Pasta z dyni i fety (na kanapki) |
Lubicie kanapki z dodatkiem różnej maści domowych smarowideł? Myślę, że większość z Was ma jakąś ulubioną pastę, którą przygotowuje sobie od czasu do czasu. Chyba najbardziej popularną jest ta na bazie makreli oraz jajeczna. U mnie w domu robiło się je stosunkowo często i zajadało na kolację z dodatkiem jeszcze ciepłego pieczywa.
Pasty kanapkowe to temat rzeka. Można je przygotować na bazie niezliczonej ilości składników. Przyznam, że obecnie robię je dość rzadko, a jeśli już się za nie zabieram, to najczęściej bazuję na warzywach strączkowych, które zestawiam ze świeżymi ziołami. Doskonale wiecie, jak bardzo lubię kuchnię opartą na sezonowych produktach. Nie byłabym więc sobą, gdybym nie przygotowała pasty dyniowej.

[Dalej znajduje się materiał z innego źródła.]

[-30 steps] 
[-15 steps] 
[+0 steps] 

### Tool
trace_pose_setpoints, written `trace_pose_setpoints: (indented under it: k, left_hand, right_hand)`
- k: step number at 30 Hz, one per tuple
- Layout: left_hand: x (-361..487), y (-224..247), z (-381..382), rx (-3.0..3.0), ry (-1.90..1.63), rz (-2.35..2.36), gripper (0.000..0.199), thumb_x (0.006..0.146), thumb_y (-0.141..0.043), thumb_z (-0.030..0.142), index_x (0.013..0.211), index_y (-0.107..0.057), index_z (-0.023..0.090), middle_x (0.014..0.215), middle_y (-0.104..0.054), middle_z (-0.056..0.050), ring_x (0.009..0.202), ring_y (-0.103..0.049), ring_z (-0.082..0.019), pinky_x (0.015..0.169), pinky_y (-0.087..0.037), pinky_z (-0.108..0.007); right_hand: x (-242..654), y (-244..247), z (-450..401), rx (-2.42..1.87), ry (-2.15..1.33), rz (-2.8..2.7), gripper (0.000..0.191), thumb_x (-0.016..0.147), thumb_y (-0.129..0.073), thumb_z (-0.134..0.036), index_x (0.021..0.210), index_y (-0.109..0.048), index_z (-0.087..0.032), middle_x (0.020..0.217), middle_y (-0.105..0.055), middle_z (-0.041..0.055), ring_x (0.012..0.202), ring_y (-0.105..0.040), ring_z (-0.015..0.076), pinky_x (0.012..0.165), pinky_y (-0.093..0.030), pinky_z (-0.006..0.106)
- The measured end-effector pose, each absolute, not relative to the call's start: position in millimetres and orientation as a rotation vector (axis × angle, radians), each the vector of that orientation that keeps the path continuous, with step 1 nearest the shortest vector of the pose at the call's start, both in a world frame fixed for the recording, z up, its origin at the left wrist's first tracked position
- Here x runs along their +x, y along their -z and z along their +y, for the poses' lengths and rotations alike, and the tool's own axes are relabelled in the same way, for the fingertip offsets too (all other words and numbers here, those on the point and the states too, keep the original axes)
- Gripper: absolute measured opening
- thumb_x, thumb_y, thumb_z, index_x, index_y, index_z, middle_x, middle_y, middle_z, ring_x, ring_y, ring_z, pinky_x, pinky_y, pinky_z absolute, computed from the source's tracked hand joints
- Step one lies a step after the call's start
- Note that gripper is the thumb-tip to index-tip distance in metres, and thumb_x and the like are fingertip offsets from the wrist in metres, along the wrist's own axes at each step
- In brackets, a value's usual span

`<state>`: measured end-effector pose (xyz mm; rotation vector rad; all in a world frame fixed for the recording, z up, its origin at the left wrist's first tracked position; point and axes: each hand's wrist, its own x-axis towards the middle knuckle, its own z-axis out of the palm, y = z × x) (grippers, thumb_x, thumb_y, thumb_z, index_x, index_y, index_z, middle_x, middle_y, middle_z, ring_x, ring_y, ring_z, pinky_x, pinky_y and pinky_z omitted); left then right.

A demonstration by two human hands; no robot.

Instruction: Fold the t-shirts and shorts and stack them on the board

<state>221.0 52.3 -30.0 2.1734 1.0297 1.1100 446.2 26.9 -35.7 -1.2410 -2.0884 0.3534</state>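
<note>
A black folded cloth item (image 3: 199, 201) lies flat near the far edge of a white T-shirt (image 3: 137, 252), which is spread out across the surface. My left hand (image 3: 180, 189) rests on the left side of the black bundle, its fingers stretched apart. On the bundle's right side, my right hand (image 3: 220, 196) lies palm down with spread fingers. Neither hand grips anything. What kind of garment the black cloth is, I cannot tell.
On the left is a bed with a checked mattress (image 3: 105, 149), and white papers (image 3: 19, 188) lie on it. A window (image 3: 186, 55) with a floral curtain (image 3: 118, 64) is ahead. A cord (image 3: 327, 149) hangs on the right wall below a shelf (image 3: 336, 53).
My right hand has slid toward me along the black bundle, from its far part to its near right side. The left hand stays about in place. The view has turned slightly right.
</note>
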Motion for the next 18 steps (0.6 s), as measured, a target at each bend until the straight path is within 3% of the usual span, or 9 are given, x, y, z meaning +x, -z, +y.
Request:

W końcu sezon na to pomarańczowe warzywo nadal trwa.
Podstawą do mojej pasty kanapkowej jest puree z pieczonej dyni. Ja użyłam odmiany Hokkaido, ale równie dobrze możecie postawić na inną ulubioną, np. piżmową. Puree warto przygotować wcześniej i przechowywać w lodówce z zamkniętym słoiku (możecie je też zapasteryzować metodą tyndalizacji lub zamrozić). Kiedy będziecie mieć ochotę na odrobinę słońca na Waszych kanapkach, wystarczy wyciągnąć puree z lodówki, dodać kilka aromatycznych składników i w dosłownie kilka chwil wyczarować chlebowe smarowidło.
PASTA Z DYNI I FETY
Śniadanie Mistrzów #243
1 porcja pasty ma 123 kcal (5 B, 6 W i 10 T)
Składniki (na 2 porcje):
- pół szklanki puree z dyni (130 g)
- 70 g sera feta
- 1 ząbek czosnku
- 2 łyżki posiekanych listków bazylii
- kawałek papryczki chili (lub odrobina chili w proszku)
- 1-2 łyżki soku z cytryny
- 1 łyżeczka oliwy
Przygotowanie:
W rozdrabniaczu umieszczamy puree z dyni, pokruszony ser, drobno posiekany czosnek i listki bazylii. Chili pozbawiamy pestek i drobno siekamy, dokładamy do rozdrabniacza. Wlewamy 1 łyżkę soku z cytryny i 1 łyżeczkę oliwy. Całość miksujemy do połączenia. Próbujemy, w razie potrzeby dolewamy więcej soku i oliwy. Podajemy jako dodatek do pieczywa. Pastę przechowujemy w zamkniętym pojemniku w lodówce do 3 dni. Podajemy z dodatkiem pieczywa.
Pasta z dyni i fety (na kanapki) |
Czas przygotowania: 10 minut.
12 komentarzy
pasta pierwsza klasa, ale ten chlebek! świetny posiłek!
chętnie bym spróbowała:)
Świetna pasta, na pewno wypróbuję 🙂
a cóż to za chlebek?:)
pozdrawiam
Marta
Martuś, to chlebki razowo-owsiane z ziarenkami. Przepis na nie wrzucę jakoś w przyszłym tygodniu.
przyznam, że o takim połączeniu jeszcze nie słyszałam – koniecznie spróbuję, bo przecież dynia znosi wszystko i to bardzo dobrze :3
Domowe pasty są najlepsze, bo doprawione według naszych upodobań. Ten chlebek, na którym ta pasta zagościła wygląda świetnie! 🙂
Smacznie 😉
Kolejny fantastyczny pomysł do wypróbowania!
dzieki za przypomnienie przepisu. Rok temu żyłam w totalnym stresie, bez głowy do gotowania, ale teraz to co innego.Zrobi się..
Zrobiłam tą pastę wczoraj i zniknęła w 5 minut, wszystkim bardzo smakowała więc dziś zrobiłam drugą porcję. Dzięki za świetny przepis
Pyszka, pyszka, pyszka…szczególnie następnego dnia jak czosnek i chili sie przegryzą….no mniam.